Take a $5 Ayinger Bräu-Weisse draft to the patio on a sunny day, and all else is wurst, as the Germans like to say.

(Emily Joan Greene)
(Emily Joan Greene)

Sure, you can also get a lovely Day Wines pinot noir by the glass ($10), or a $10 "Lawrenceburg Blvd.," a boulevardier cocktail livened up with cherry and sea salt. The full menagerie of excellent OP sausage is also in attendance—from stately, plump kasekrainer to herbal pecorino parsley. The pickled green papaya slaw on the Pok Pok dog ($10.50) is bracingly acidic, the fried pickles ($5) are fried pickles, and the menu promises that someday on the premises you'll be able to eat an OP pretzel and an unpeeled OP weisswurst; the restaurant just added an OP burger and that same OP charcuterie board you get at the fancy spots.

But after two visits in the first week, my routine may already be set.

Perfect classic dog: $5 at happy hour (3-6 pm daily). Perfect German hefeweizen: $5 anytime. Perfect damn day. MATTHEW KORFHAGE.


1100 SE Grand Ave., 503-477-6590, figliapdx.com. 8 am-3 pm Monday-Friday, 9 am-3 pm Saturday.

Maybe the saddest thing ever written by novelist William Gibson was a tweet. "This isn't a cyberpunk future," he wrote in December. "This is the Restoration Hardware version of a cyberpunk future."

Well, Renata spinoff Figlia is a Rejuvenation Hardware version of an Italian sandwich shop. It is, in fact, located inside one of the furniture chain's stores.

It shares with its host store a queasy sense of the ersatz—a cleanly upscale quotation of classic forms.

Figlia's Italian sandwich, for example, is sheathed in a pretty wedge of billowing, almost-pastry-topped house ciabatta—and its soppressata, mortadella and housemade prosciutto cotto are beautifully cured. But not only does the bread bury the thin layer of meat, the hyperacidic olive giardiniera and perplexing addition of mustard conspire to blast a jet of meaty air up one's sinuses.

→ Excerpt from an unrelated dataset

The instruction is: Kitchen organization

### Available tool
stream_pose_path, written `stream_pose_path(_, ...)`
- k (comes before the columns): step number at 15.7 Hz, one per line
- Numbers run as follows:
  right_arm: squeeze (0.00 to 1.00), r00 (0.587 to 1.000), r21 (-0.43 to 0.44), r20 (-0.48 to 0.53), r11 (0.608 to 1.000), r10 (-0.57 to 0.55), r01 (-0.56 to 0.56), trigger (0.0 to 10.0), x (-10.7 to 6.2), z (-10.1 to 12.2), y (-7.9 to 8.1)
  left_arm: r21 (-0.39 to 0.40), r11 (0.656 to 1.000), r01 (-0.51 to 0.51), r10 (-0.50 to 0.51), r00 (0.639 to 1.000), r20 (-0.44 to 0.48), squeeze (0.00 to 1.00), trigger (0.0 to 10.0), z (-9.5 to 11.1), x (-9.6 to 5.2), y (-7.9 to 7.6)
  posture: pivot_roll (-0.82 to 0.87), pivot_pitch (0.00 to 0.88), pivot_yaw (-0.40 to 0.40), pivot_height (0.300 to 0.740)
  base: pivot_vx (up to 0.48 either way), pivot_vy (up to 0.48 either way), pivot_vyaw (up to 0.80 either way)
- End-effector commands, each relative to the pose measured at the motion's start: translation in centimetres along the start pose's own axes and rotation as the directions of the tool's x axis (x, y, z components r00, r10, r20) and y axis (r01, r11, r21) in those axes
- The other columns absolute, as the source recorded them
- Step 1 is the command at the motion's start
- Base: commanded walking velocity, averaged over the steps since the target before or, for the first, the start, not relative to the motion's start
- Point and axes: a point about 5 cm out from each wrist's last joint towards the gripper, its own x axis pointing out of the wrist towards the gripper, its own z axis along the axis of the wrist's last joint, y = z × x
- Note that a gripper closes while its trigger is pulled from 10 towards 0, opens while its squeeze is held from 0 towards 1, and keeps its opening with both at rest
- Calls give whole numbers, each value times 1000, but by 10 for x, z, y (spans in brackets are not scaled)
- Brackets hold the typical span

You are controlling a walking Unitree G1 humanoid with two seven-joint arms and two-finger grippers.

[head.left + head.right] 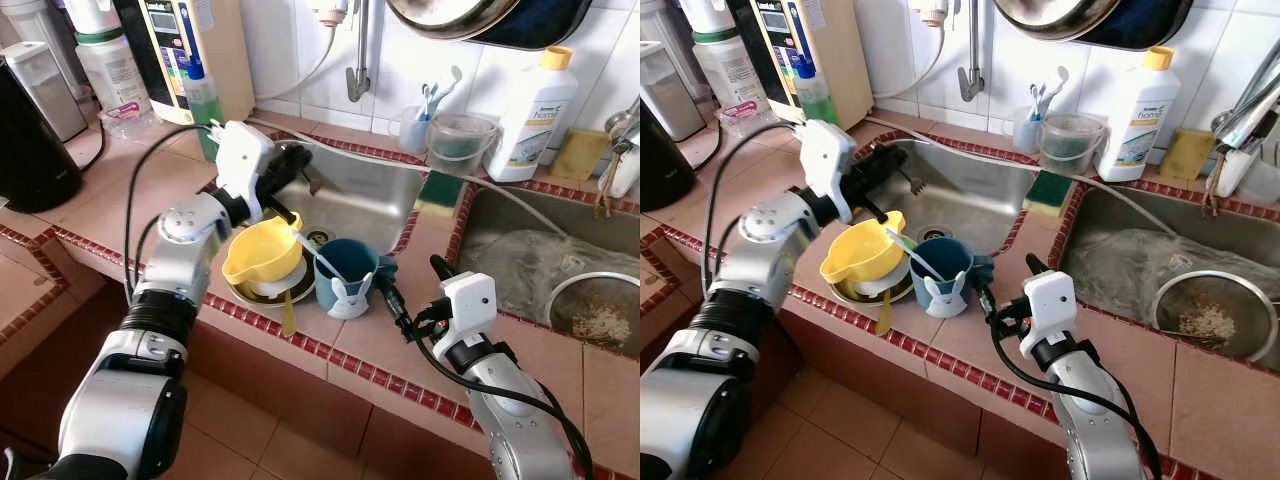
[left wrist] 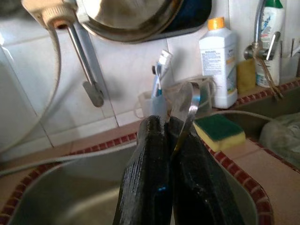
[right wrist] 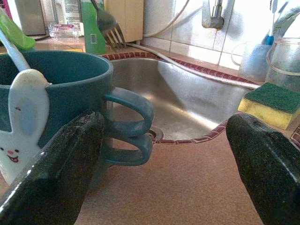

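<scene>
Fork (image 1: 300, 172): the left gripper (image 2: 168, 140) pinches its handle between closed fingers and holds it over the steel sink (image 1: 370, 205), at about ten o'clock from the blue mug (image 1: 345, 275). The right gripper (image 3: 164, 154) waits wide apart and empty on the counter (image 1: 380, 340), its near finger touching the mug's side by the handle. Judging by the layout, the fork should go tines-up into the mug; bring it over the rim slowly, clear of the yellow bowl (image 1: 262, 252).

"Where am I driving it?"
"A home kitchen: I see a steel sink (image 1: 365, 200), tiled counter (image 1: 130, 190), sponge (image 1: 440, 188), detergent bottle (image 1: 530, 115) and hanging pan (image 1: 450, 15)."
</scene>
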Motion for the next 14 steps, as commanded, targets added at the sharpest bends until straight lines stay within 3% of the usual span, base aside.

On a roast beef sandwich, the peppadew and Mama Lil's peperonata atop it was likewise so acidic it almost caused the meat to seem spoiled—and the mix of cotto salami and giardiniera in a cold pasta salad was downright post-digestive in texture and flavor. The beet salad, too, was almost vinegar in its sourness. Each item looked beautiful and luxuriant, casual cuisine for a life lived in sunrooms. And each tasted sour. I went back again and again, confused.

There's a blazing exception, however, among the savory dishes: The white bean, chili and tomato soups were all deep, rich, balanced, subtle and warming down to the heart's cockles. It is a strange double bind to find such comfort where they ask you to do so much acid. MATTHEW KORFHAGE.

Pok Pok Wing

3120 SE Milwaukie Ave., pokpokwing.com. 11:30 am-9 pm. Monday-Sunday.

Pok Pok's Andy Ricker has had a rough go of late. Earlier this month, the local restaurateur had to shutter his Los Angeles restaurant after diners rejected his upscale take on Thai cuisine and decided to stick with the mom-and-pop shops of the Thai Town neighborhood. This followed the flop of Pok Pok Wing (and Pok Pok Phat Thai) in New York and the closure of Sen Yai in Portland.

We hate to heap trouble on Ricker, but the new Pok Pok Wing he opened across from the Aladdin Theater in a former teriyaki spot is plagued with problems.

It's not a place you'll want to linger long enough to eat a meal. The shiny, red-tiled floors and plastic-sheathed tables feel like they were reclaimed from a '70s McDonald's, and the room smells, for lack of a better word, schmaltzy.

Worse, though, the food shows a sloppy hand you're more accustomed to seeing at a fast-food place than at Ricker's excellent flagship on Southeast Division Street.

The spicy fish sauce wings lacked the umami punch of the ones you'll find at the original spot, instead tasting how a hermit-crab tank smells. I've had Pok Pok wings many times, and enjoyed them every time but this one.

Likewise, the green papaya salad here has the texture of jarred pickles, and tasted equally jarred. The Thai iced tea ice cream had a chalky texture, and was overly sweet with a weird prickle of bitterness.

Now that Ricker's empire is contracting geographically, let's hope he brings the focus to this fast-casual outpost that made Ike's wings famous in the first place. MARTIN CIZMAR.